TASK DETAILS → Everything from the line with "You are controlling" to the end of the data should be restated word for word, and nothing before it.

=== Section Start ===

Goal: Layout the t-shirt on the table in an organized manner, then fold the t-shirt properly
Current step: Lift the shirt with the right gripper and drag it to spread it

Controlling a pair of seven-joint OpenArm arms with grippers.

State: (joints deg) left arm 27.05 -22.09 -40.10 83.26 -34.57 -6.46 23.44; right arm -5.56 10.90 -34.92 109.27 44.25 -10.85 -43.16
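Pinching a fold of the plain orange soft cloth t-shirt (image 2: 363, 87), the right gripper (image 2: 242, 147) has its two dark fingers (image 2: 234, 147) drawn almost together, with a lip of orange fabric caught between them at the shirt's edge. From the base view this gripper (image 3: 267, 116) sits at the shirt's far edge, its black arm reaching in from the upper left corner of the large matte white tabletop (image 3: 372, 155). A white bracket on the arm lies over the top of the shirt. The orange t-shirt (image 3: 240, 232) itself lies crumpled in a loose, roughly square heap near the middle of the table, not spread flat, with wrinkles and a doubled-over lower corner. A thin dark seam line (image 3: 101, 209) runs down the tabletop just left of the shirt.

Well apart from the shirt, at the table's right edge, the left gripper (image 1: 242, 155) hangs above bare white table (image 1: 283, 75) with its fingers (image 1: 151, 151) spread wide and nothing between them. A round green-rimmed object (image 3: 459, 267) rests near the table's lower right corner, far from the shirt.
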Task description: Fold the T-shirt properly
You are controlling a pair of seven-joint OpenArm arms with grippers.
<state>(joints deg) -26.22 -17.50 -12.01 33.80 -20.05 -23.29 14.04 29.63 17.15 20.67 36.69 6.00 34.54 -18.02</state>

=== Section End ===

ANSWER TO THIS PROBLEM →
You are controlling a pair of seven-joint OpenArm arms with grippers.
<state>(joints deg) -26.22 -17.50 -12.01 33.80 -20.05 -23.29 14.04 29.63 17.15 20.67 36.69 6.00 34.54 -18.02</state>

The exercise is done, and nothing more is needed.